American actor Woody Harrelson once observed that “A grownup is a child with layers on.” This definition of how we transition into adulthood might be the most accurate I’ve heard. Each experience, each seemingly failed attempt, adds a layer of experience whereby we grow into the person we are meant to be. Most of the time I still feel like that little girl spinning closer and closer to the edge. I currently have 12 unheard voice mails and 9 text messages i haven’t responded to, my gas tank is always on empty, my room looks like a disaster-relief zone, I routinely lose my keys, I have about eight containers of food in my pantry with less than one bite left, and I haven’t done homework in over a week. But at least I took a shower today, let’s celebrate progress. Sometimes I’m tempted to feel like I’m less of an adult because of these things, but maybe I’m missing the point? Maybe it’s not about having every detail under control all the time, or having a plan, or knowing how to respond to every curve ball life throws at you.

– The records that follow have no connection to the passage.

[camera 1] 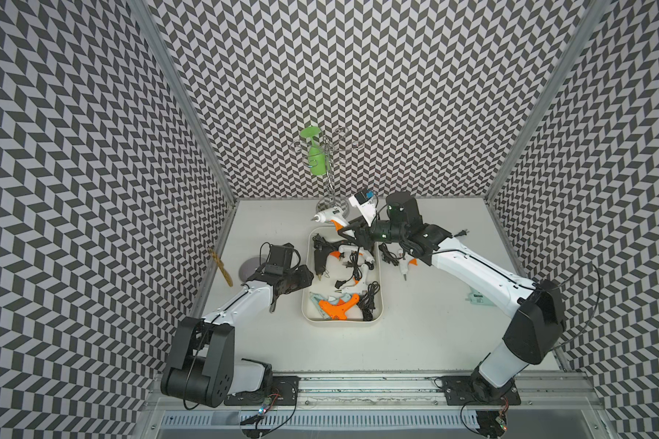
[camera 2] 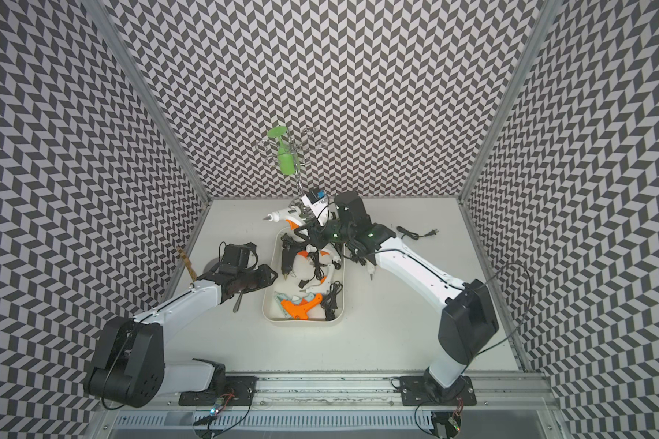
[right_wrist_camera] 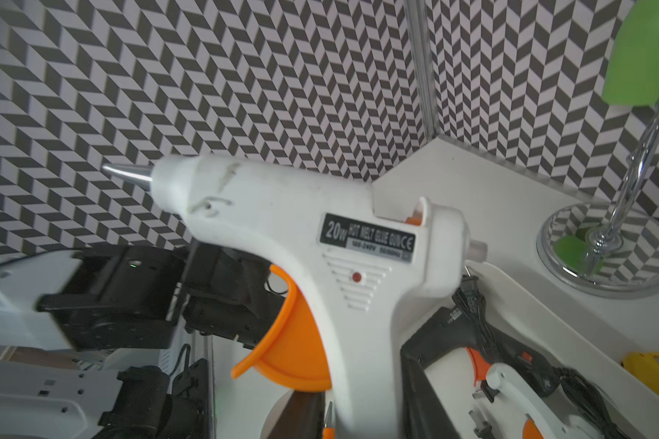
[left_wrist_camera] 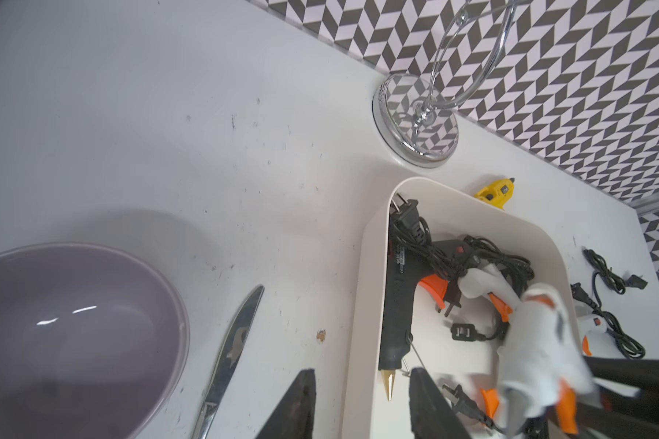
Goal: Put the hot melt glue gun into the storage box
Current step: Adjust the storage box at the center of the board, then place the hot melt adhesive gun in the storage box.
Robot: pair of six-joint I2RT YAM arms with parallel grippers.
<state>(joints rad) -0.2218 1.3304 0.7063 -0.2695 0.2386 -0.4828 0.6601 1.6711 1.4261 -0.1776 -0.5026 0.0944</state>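
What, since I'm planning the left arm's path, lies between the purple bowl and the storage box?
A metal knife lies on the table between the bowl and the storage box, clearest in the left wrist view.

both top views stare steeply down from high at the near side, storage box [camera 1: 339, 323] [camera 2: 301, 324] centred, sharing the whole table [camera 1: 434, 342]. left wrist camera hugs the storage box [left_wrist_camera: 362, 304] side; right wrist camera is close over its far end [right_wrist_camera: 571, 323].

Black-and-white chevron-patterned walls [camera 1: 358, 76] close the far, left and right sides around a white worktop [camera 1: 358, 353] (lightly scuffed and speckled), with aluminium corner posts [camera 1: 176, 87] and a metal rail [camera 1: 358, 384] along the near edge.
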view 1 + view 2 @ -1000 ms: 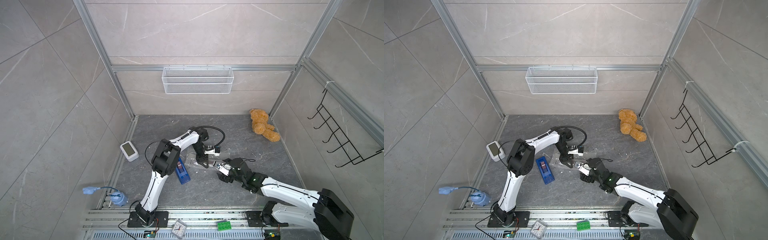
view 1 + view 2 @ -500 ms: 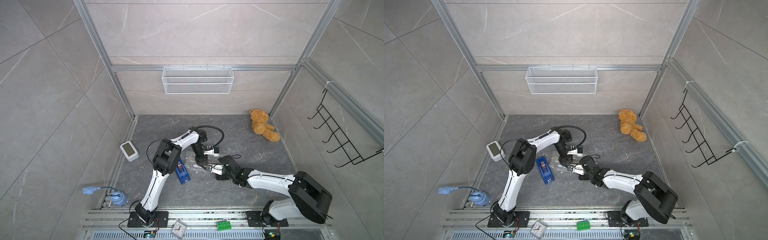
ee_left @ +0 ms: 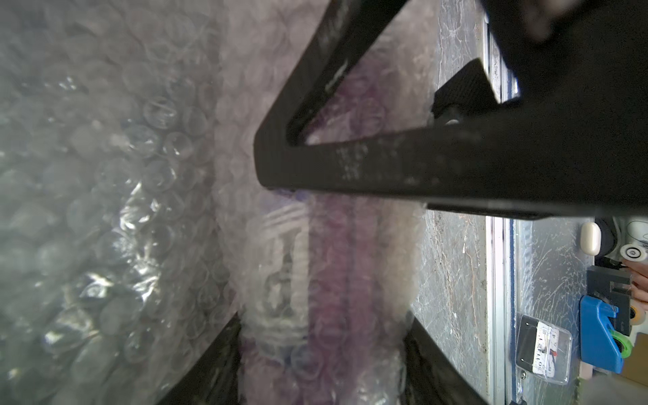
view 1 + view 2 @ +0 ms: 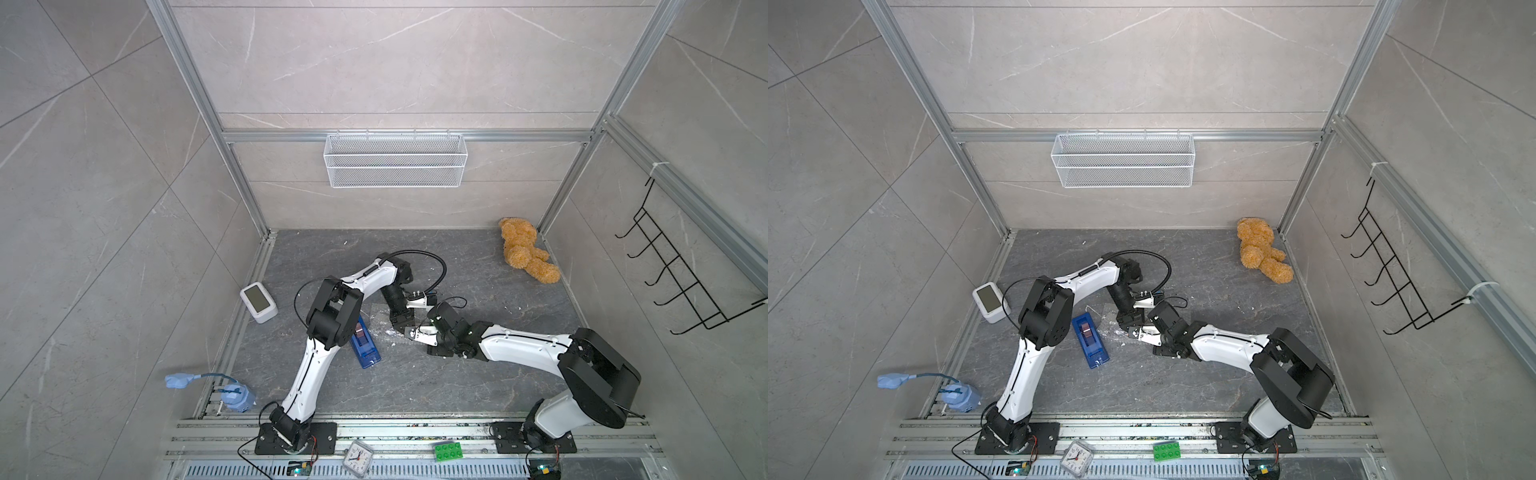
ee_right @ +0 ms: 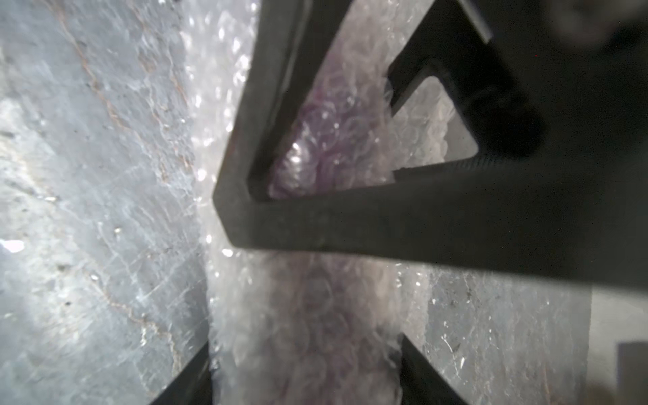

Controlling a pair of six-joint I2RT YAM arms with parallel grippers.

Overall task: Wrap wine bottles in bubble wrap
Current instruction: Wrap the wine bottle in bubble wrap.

Maybe it’s simply about letting life add another layer in the way it chooses, trusting that the ultimate plan will take its course over time. Red wood trees are known to have base circumferences of over 100 feet, and yet each ring added to the collective expanse of the tree is added one layer at a time. Over time, after many growing seasons, the tree reaches maturity. I’m learning that growing up isn’t always predictable, it isn’t always easy. Sometimes you get lucky and life’s lessons come in laughter. Sometimes they’re ushered in with tears. Sometimes you learn them with your best friends and sometimes you have to stand alone. Like the redwoods, however, each growing season serves to add another layer of experience that ultimately transforms to maturity. Maybe by the end of my life I’ll finally feel like an adult. And if nothing else, at least I’ll have a biological excuse for forgetting things!